:: ENTRIES SUPPLIED

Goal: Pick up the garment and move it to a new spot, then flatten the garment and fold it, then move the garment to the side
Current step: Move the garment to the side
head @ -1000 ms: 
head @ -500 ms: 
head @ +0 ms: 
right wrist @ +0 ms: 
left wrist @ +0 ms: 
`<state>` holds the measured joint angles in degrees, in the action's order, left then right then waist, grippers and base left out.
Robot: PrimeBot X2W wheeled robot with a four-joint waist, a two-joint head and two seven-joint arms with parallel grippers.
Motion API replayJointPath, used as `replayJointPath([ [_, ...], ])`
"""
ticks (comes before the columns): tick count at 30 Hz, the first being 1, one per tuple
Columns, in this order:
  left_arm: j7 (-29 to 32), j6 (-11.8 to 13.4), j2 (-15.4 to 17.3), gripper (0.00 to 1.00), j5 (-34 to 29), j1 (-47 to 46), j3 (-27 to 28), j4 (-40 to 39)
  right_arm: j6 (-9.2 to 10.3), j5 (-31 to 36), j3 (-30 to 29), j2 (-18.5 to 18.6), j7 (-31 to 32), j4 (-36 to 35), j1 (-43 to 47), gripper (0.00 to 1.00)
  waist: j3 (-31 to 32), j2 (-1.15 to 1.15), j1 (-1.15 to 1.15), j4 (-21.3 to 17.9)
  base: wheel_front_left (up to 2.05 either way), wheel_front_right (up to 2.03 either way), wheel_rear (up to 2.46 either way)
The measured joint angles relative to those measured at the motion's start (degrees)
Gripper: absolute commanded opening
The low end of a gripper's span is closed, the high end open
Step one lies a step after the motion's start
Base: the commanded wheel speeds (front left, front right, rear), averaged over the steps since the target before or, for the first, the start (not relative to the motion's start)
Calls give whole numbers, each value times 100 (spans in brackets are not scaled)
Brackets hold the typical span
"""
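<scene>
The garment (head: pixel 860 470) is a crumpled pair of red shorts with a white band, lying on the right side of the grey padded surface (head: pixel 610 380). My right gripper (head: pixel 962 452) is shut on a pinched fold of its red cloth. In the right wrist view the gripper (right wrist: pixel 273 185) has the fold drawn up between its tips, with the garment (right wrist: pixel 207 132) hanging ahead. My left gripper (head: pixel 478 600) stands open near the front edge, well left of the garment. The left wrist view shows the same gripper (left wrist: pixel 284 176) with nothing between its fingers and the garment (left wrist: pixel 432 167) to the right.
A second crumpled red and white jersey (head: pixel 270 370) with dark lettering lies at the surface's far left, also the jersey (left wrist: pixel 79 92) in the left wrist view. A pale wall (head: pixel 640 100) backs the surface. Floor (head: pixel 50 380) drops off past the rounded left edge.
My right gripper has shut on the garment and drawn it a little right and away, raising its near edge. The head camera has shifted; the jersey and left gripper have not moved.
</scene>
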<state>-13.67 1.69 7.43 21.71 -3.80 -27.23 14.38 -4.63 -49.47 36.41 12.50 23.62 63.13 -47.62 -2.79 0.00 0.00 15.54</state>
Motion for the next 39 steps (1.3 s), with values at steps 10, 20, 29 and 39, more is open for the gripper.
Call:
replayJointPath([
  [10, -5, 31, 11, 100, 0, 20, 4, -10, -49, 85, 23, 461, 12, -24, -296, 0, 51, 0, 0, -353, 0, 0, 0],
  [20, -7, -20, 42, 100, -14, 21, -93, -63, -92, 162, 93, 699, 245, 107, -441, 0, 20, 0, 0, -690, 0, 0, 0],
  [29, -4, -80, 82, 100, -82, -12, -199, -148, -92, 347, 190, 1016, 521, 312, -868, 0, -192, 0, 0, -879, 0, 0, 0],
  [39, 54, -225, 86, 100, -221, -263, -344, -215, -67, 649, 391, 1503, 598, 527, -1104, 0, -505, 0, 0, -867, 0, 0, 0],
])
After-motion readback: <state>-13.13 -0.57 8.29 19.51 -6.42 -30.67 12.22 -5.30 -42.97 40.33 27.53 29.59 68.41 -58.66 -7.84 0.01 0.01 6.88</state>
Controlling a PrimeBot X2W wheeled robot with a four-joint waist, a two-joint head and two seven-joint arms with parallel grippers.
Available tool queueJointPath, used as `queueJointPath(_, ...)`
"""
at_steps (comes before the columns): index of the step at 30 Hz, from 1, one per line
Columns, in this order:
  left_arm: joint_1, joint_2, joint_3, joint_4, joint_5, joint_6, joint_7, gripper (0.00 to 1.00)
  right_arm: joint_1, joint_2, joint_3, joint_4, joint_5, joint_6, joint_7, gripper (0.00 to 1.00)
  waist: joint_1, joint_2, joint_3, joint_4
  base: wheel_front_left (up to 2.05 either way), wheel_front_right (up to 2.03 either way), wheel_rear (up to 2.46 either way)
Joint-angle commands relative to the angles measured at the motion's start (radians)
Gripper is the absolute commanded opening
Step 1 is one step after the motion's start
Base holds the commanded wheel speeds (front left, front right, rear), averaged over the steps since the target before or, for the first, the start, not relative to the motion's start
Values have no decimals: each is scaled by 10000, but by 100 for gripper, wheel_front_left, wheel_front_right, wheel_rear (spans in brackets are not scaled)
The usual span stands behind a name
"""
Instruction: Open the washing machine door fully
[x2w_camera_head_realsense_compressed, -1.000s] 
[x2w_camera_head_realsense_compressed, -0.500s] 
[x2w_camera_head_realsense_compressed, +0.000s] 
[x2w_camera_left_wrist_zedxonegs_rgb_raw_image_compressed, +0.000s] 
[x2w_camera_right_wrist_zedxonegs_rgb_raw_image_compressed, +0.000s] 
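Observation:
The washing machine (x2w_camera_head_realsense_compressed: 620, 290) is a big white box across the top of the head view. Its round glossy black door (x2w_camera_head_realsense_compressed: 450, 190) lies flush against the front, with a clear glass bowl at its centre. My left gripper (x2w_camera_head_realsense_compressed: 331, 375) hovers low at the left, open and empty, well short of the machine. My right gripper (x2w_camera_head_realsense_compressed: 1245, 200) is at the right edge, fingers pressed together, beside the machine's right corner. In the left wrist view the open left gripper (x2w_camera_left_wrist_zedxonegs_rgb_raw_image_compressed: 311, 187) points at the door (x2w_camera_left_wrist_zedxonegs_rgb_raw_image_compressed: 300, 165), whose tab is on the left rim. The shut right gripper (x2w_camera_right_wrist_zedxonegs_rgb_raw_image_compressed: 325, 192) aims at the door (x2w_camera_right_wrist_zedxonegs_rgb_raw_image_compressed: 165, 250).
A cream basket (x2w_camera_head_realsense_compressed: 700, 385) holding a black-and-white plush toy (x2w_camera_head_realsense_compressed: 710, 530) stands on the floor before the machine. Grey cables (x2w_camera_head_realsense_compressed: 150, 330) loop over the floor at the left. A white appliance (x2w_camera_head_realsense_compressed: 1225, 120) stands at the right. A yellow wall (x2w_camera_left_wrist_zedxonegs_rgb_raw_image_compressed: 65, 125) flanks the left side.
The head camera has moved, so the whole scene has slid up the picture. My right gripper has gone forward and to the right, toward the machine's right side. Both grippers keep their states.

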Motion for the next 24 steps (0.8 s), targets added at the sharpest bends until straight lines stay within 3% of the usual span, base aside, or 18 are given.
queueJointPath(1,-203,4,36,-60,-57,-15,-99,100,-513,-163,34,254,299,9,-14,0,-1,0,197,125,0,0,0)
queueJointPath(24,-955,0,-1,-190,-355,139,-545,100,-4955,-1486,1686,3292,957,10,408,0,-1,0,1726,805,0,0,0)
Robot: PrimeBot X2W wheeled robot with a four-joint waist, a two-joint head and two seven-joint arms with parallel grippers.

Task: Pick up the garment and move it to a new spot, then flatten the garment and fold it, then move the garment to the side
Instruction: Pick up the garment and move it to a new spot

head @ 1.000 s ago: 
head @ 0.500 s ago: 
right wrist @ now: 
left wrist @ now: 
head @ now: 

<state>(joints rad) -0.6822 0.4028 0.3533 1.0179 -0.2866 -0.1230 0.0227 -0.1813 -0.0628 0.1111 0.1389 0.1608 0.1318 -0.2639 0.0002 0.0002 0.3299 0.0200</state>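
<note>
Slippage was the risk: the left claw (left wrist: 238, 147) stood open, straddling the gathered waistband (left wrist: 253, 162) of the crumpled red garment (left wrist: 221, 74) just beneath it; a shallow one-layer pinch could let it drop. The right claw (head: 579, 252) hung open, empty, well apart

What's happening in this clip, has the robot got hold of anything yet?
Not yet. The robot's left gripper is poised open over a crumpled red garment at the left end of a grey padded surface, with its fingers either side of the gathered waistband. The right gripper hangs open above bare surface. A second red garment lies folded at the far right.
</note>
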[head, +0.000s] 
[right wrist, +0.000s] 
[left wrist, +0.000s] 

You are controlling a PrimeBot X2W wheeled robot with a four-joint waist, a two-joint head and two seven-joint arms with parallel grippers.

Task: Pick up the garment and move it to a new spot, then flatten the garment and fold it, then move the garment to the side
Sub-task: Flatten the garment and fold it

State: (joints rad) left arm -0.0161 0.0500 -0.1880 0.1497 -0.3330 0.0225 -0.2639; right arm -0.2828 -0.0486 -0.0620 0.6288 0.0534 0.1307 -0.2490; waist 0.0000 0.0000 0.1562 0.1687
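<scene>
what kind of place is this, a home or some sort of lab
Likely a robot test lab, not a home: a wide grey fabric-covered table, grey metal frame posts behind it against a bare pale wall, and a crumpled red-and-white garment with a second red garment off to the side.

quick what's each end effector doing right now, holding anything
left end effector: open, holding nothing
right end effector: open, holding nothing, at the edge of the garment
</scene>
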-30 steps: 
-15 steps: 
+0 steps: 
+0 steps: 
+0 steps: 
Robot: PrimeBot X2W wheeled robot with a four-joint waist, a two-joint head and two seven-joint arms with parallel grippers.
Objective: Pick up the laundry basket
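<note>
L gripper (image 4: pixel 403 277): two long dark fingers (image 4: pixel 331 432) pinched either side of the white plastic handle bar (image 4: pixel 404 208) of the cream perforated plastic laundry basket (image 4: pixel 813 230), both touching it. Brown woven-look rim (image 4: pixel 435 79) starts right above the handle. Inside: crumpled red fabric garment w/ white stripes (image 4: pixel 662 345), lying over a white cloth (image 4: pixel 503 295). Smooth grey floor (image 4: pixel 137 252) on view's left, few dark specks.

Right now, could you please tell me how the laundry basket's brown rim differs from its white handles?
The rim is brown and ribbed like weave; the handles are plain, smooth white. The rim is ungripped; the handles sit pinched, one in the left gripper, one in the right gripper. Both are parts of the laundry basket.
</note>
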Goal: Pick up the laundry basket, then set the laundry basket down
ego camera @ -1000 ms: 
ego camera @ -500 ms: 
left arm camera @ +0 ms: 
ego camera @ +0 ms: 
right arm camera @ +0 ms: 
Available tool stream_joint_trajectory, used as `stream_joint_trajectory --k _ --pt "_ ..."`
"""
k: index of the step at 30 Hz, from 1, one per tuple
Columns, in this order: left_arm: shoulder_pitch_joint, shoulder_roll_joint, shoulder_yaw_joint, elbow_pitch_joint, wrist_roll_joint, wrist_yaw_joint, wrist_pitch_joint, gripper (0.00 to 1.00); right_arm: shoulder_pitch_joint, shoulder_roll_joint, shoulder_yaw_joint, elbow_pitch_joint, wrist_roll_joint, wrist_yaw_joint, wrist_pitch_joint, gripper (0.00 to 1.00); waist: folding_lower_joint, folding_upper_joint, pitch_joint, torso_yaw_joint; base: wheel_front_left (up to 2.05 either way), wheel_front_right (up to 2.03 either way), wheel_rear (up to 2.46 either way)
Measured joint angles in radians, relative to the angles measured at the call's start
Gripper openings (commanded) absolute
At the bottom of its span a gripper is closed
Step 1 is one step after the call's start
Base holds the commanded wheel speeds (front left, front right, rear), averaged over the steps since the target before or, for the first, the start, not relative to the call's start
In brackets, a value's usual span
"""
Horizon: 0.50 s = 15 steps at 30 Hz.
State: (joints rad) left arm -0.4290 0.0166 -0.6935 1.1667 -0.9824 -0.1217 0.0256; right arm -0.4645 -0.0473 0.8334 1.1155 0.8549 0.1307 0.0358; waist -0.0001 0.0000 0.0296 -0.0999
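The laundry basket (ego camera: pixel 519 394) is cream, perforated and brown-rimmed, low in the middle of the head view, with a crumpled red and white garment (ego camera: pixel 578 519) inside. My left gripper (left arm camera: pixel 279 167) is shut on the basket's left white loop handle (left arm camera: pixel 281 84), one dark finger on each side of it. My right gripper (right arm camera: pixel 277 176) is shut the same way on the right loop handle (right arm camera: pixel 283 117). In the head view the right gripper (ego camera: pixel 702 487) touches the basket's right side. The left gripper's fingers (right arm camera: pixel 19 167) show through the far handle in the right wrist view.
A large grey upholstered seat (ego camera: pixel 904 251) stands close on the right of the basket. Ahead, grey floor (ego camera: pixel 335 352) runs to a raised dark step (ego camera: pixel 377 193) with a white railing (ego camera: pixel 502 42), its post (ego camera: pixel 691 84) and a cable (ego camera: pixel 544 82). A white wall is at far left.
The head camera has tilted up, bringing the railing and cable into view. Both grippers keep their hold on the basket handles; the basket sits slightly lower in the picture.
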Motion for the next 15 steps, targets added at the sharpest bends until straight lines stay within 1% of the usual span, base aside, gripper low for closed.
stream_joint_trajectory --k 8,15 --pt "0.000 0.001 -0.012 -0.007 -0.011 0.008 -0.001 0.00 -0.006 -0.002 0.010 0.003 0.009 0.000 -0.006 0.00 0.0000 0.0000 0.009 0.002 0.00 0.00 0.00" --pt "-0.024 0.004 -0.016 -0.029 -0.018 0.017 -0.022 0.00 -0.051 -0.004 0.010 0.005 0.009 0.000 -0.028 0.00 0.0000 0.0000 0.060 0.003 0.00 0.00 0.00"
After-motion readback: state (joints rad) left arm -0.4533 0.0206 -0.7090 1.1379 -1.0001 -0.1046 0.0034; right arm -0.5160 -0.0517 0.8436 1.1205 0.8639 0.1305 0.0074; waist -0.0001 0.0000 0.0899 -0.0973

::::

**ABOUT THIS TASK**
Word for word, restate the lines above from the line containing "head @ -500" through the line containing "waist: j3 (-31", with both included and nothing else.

**THE ANSWER**
head @ -500 ms: 
head @ +0 ms: 
right wrist @ +0 ms: 
left wrist @ +0 ms: 
`<state>` holds the measured joint angles in degrees, in the action's order, left then right then waist, grippers and base left out.
Robot: PrimeBot X2W wheeled robot with a four-joint waist, a two-joint head and two seven-joint arms with parallel grippers.
Motion API replayJointPath, used as `replayJointPath([ [_, ...], ])`
"""
ticks (comes before the columns): tick count at 30 Hz, the first being 1, one per tuple
Columns, in this order:
  left_arm: j7 (-29 to 32), j6 (-11.8 to 13.4), j2 (-15.4 to 17.3), gripper (0.00 to 1.00), j5 (-34 to 29), j1 (-47 to 46), j3 (-27 to 28), j4 (-40 to 39)
  right_arm: j6 (-9.2 to 10.3), j5 (-31 to 36), j3 (-30 to 29), j2 (-18.5 to 18.6), j7 (-31 to 32), j4 (-36 to 35), j1 (-43 to 47), gripper (0.00 to 1.00)
  waist: j3 (-31 to 32), j2 (-1.15 to 1.15), j1 (-1.15 to 1.15), j4 (-21.3 to 17.9)

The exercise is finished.